**INSTRUCTIONS TO FOLLOW**
Go through the material and copy each line that includes "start".

(DATA EXCERPT begins)

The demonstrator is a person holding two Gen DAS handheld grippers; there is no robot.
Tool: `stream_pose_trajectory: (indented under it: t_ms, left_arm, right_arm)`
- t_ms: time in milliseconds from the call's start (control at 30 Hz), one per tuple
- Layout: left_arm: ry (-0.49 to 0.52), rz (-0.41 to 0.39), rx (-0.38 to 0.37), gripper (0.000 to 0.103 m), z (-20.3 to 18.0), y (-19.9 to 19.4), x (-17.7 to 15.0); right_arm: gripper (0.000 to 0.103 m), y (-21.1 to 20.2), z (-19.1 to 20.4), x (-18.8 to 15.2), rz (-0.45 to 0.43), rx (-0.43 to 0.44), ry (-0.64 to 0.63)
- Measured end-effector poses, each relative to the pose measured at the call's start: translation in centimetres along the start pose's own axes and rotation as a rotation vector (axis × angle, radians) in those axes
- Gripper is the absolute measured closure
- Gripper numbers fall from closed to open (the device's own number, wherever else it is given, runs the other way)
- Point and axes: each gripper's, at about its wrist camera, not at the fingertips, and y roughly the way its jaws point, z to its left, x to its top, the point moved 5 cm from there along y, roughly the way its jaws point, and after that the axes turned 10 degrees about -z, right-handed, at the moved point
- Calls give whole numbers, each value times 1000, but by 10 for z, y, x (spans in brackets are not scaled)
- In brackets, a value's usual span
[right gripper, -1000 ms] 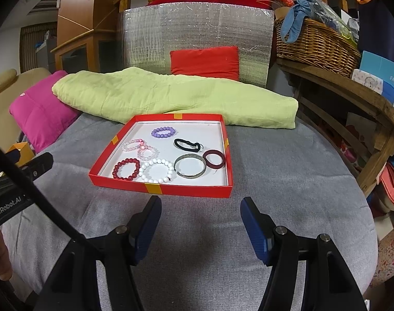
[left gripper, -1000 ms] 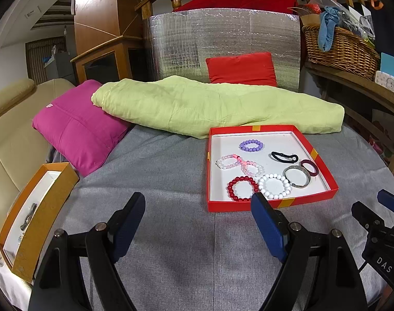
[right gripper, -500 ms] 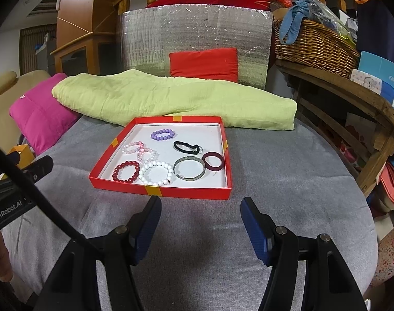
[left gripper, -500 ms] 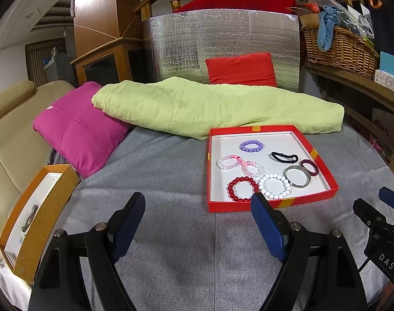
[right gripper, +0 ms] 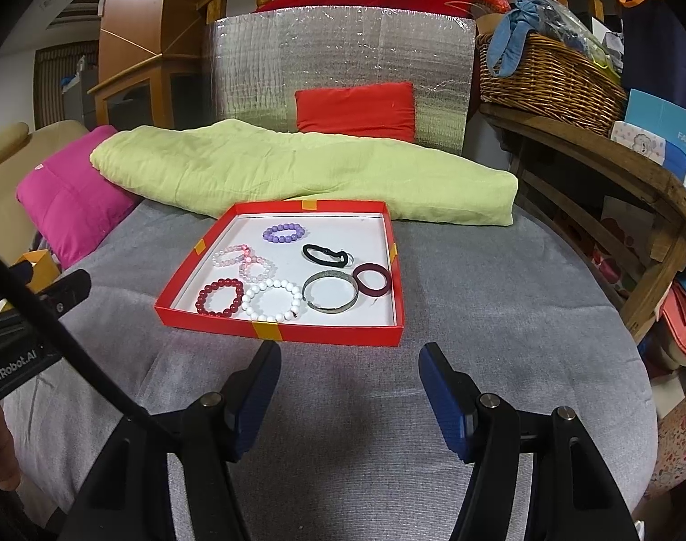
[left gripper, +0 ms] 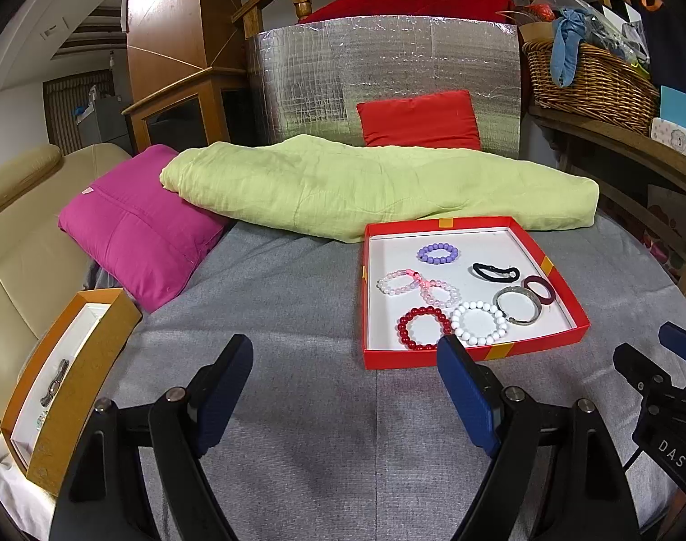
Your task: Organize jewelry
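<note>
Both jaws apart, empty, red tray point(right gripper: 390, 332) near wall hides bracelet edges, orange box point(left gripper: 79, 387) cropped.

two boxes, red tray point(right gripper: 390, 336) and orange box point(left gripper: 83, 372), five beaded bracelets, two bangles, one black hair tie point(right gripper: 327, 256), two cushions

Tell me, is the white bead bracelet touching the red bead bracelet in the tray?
Touching. In the right wrist view, the white bead bracelet presses against the red bead bracelet, with no tray floor visible between them.
</note>
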Motion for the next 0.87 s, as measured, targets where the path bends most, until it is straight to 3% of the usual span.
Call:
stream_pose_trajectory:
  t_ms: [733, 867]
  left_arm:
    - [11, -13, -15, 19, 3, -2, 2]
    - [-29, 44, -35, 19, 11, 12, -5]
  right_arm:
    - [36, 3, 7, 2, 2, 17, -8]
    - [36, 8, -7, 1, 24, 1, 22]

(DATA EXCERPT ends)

**FINISHED TASK**
- t_ms: time in milliseconds from the call's start (control at 30 Hz), one per tuple
- Measured end-effector poses, each relative to the pose measured at the call's start: translation in centimetres along the start pose's own axes and rotation as a rotation vector (axis × angle, radians) in those axes

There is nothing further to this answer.